Mirkatüs Sünnet | Mirkatüs Sünnet | 106
(5-222)

Herbir fen, bir isme dayandığı ve onda nihayet bulduğu gibi, bütün fünun ve kemalât-ı beşeriye ve tabakat-ı kümmelîn-i insaniyenin hakikatları, esma-i İlahiyeye istinad eder. Hattâ muhakkikîn-i evliyanın bir kısmı demişler: "Hakikî hakaik-i eşya, esma-i İlahiyedir.

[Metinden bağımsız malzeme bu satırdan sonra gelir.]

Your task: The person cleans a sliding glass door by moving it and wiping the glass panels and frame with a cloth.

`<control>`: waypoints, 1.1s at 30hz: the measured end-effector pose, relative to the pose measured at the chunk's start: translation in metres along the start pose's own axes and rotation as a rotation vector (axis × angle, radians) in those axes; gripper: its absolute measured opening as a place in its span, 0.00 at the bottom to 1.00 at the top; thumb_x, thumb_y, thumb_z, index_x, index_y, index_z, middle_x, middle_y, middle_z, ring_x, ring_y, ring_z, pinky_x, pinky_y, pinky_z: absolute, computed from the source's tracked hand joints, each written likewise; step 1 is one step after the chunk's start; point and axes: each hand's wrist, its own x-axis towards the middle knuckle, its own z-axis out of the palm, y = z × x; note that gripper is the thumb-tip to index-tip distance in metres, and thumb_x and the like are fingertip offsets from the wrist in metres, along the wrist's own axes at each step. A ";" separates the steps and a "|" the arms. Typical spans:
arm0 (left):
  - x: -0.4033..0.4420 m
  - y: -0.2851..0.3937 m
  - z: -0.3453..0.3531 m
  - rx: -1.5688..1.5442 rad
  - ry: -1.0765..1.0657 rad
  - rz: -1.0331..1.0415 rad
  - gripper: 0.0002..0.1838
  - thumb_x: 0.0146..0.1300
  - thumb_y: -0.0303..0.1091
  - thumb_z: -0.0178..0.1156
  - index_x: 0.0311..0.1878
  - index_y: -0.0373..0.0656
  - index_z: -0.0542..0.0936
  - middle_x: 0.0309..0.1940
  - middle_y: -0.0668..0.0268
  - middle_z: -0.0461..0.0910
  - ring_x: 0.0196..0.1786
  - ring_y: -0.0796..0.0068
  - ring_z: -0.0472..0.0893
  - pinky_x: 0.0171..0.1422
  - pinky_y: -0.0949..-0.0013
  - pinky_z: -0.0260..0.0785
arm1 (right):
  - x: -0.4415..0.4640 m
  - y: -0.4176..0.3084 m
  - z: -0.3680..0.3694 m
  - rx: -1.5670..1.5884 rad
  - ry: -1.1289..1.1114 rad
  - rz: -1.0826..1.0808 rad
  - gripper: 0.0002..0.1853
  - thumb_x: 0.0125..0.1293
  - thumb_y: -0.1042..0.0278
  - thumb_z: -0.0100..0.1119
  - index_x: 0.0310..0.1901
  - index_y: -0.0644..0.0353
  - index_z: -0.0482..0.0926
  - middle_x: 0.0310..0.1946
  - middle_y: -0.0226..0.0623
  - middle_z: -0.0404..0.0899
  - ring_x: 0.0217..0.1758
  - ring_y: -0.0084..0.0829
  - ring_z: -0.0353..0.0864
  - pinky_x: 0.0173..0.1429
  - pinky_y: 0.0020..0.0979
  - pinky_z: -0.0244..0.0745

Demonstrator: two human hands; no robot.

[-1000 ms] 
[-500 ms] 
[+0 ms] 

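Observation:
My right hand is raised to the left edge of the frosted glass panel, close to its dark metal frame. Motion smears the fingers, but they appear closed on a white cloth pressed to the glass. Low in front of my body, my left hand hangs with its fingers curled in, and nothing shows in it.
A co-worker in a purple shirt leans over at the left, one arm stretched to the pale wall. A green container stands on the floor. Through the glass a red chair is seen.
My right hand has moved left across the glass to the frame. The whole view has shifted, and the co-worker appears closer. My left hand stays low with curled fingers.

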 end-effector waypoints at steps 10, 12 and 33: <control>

Mahiyet-i eşya ise, o hakaikın gölgeleridir." Hattâ birtek zîhayat şeyde, yalnız zahir olarak yirmi kadar esma-i İlahiyenin cilve-i nakşı görünebilir. Şu ince ve dakik ve pek büyük ve geniş hakikatı, bir temsil ile fehme takribe çalışacağız. İki üç ayrı ayrı elek ile elemek suretinde tahlil edeceğiz. Ne kadar uzun beyan etsek yine kısadır. Usanmamak gerek. Şöyle:

Nasılki gayet mahir bir tasvirci ve heykeltraş bir zât, gayet güzel bir çiçekle ve insan cins-i latifinden gayet güzel bir hasna’nın suret ve heykelini yapmak istese; evvelâ, o iki şeyin umumî şekillerini bazı hatlarla tayin eder. Şu tayini, bir tanzim iledir, bir takdir ile yapıyor. Hendeseye istinaden hudud tayin ediyor. Şu tanzim ve takdir, bir hikmet ve ilim ile yapıldığını gösteriyor ki, tanzim ve tahdid fiilleri, ilim ve hikmet pergeliyle dönüyor. Öyle ise, tanzim ve tahdid arkasında, ilim ve hikmet manaları hükmediyor. Öyle ise, ilim ve hikmet pergeli, kendini gösterecek.